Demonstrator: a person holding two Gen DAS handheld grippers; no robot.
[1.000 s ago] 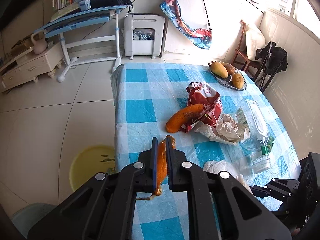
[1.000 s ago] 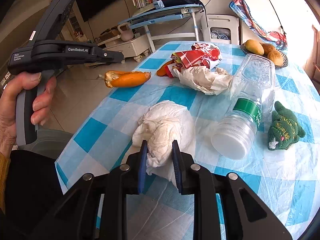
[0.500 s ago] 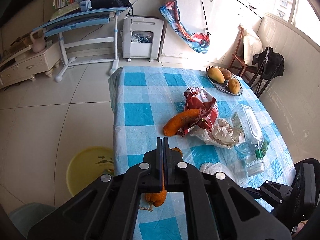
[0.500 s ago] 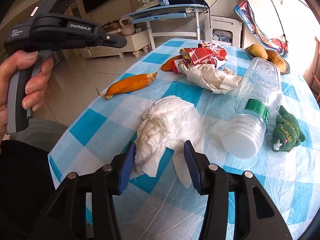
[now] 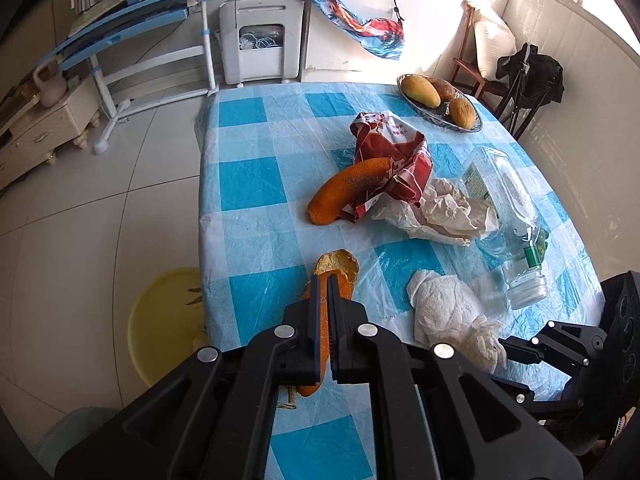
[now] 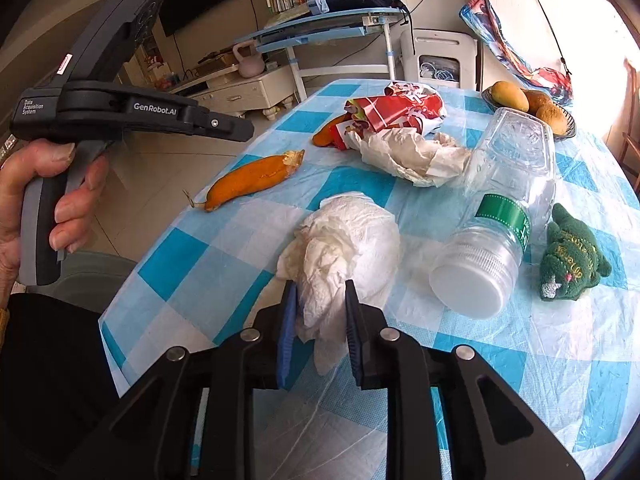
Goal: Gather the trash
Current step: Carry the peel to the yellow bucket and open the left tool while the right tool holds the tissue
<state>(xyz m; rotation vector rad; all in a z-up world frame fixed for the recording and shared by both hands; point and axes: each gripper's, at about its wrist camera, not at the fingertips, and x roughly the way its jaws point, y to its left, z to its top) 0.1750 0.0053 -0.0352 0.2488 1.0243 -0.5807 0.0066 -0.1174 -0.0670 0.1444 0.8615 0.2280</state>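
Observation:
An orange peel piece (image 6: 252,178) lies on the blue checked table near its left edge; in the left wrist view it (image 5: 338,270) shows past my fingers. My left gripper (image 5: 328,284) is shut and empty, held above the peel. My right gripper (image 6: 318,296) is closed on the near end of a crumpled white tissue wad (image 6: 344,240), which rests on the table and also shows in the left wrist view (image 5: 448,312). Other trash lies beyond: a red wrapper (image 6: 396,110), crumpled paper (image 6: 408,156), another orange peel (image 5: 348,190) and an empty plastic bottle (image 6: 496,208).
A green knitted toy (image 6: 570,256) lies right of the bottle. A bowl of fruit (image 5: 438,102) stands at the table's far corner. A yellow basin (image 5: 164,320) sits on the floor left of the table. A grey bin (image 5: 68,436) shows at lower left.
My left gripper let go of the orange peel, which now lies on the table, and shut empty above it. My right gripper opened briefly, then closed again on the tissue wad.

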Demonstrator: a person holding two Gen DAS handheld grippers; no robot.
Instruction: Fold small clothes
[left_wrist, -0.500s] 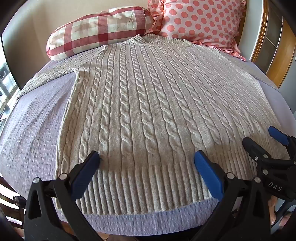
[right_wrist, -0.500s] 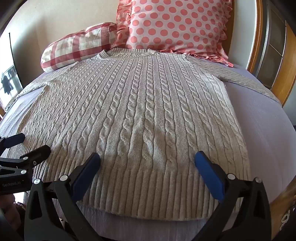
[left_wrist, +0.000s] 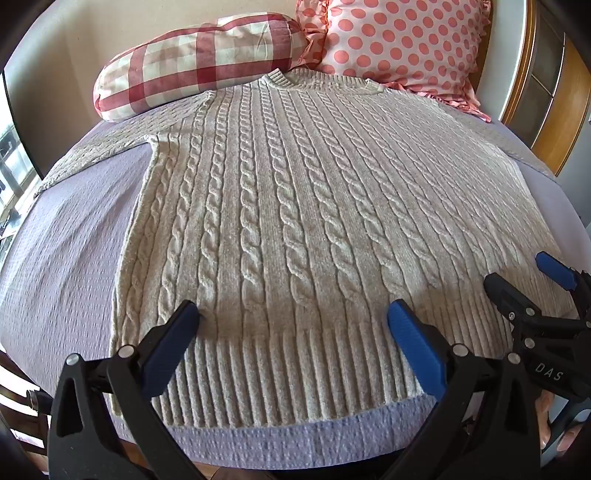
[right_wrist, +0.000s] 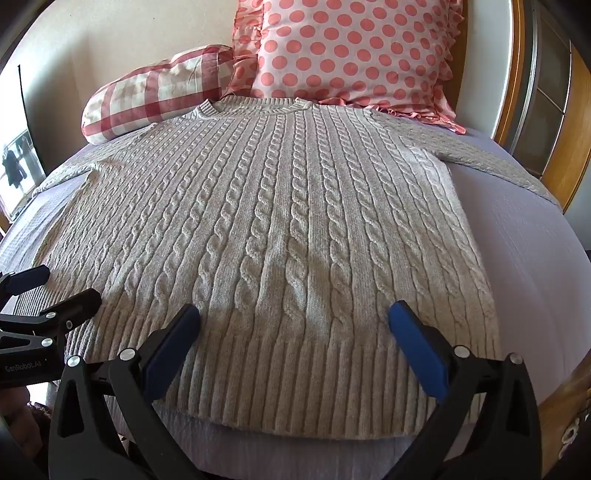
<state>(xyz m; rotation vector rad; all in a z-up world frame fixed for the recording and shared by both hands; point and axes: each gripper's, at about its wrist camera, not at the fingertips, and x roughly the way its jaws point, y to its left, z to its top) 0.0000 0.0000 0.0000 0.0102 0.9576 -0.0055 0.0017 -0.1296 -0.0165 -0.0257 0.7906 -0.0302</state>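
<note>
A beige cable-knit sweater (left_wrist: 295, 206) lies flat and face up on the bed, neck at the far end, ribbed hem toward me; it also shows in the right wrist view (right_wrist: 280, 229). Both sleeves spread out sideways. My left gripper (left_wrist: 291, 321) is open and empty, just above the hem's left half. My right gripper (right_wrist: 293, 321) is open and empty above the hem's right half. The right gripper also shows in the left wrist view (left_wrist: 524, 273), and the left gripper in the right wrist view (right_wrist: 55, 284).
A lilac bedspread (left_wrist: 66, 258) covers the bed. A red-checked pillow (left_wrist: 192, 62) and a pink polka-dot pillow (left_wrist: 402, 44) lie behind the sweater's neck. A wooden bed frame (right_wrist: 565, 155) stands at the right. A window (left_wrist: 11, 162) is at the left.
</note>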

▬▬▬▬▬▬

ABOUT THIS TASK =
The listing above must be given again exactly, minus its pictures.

RESPONSE TO THE TASK =
Demonstrator: a person holding two Gen DAS handheld grippers; no robot.
[1.000 s ago] 
[1.000 s ago] 
[0.500 s ago] 
[0.500 s ago] 
[now] 
[now] 
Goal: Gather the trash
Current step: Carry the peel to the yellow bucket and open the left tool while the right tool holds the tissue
<state>(xyz m; rotation vector rad; all in a z-up world frame fixed for the recording and shared by both hands; point and axes: each gripper's, at about its wrist camera, not at the fingertips, and x roughly the way its jaws point, y to its left, z to its top) 0.1750 0.0053 -0.0352 0.2488 1.0243 -0.5807 0.0066 -0.1174 -0.0670 0.1444 0.8615 0.2280</state>
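Observation:
An orange peel piece (image 6: 252,178) lies on the blue checked table near its left edge; in the left wrist view it (image 5: 338,270) shows past my fingers. My left gripper (image 5: 328,284) is shut and empty, held above the peel. My right gripper (image 6: 318,296) is closed on the near end of a crumpled white tissue wad (image 6: 344,240), which rests on the table and also shows in the left wrist view (image 5: 448,312). Other trash lies beyond: a red wrapper (image 6: 396,110), crumpled paper (image 6: 408,156), another orange peel (image 5: 348,190) and an empty plastic bottle (image 6: 496,208).
A green knitted toy (image 6: 570,256) lies right of the bottle. A bowl of fruit (image 5: 438,102) stands at the table's far corner. A yellow basin (image 5: 164,320) sits on the floor left of the table. A grey bin (image 5: 68,436) shows at lower left.
My left gripper let go of the orange peel, which now lies on the table, and shut empty above it. My right gripper opened briefly, then closed again on the tissue wad.
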
Demonstrator: a person holding two Gen DAS handheld grippers; no robot.
Instruction: Fold small clothes
[left_wrist, -0.500s] 
[right_wrist, -0.500s] 
[left_wrist, +0.000s] 
[right_wrist, +0.000s] 
<state>(xyz m; rotation vector rad; all in a z-up world frame fixed for the recording and shared by both hands; point and axes: each gripper's, at about its wrist camera, not at the fingertips, and x roughly the way its jaws point, y to its left, z to its top) 0.0000 0.0000 0.0000 0.0102 0.9576 -0.0055 0.0017 -0.1296 -0.0165 -0.0257 0.7906 -0.0302</state>
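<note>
A beige cable-knit sweater (left_wrist: 295, 206) lies flat and face up on the bed, neck at the far end, ribbed hem toward me; it also shows in the right wrist view (right_wrist: 280, 229). Both sleeves spread out sideways. My left gripper (left_wrist: 291, 321) is open and empty, just above the hem's left half. My right gripper (right_wrist: 293, 321) is open and empty above the hem's right half. The right gripper also shows in the left wrist view (left_wrist: 524, 273), and the left gripper in the right wrist view (right_wrist: 55, 284).
A lilac bedspread (left_wrist: 66, 258) covers the bed. A red-checked pillow (left_wrist: 192, 62) and a pink polka-dot pillow (left_wrist: 402, 44) lie behind the sweater's neck. A wooden bed frame (right_wrist: 565, 155) stands at the right. A window (left_wrist: 11, 162) is at the left.
</note>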

Nothing remains to be added to this answer.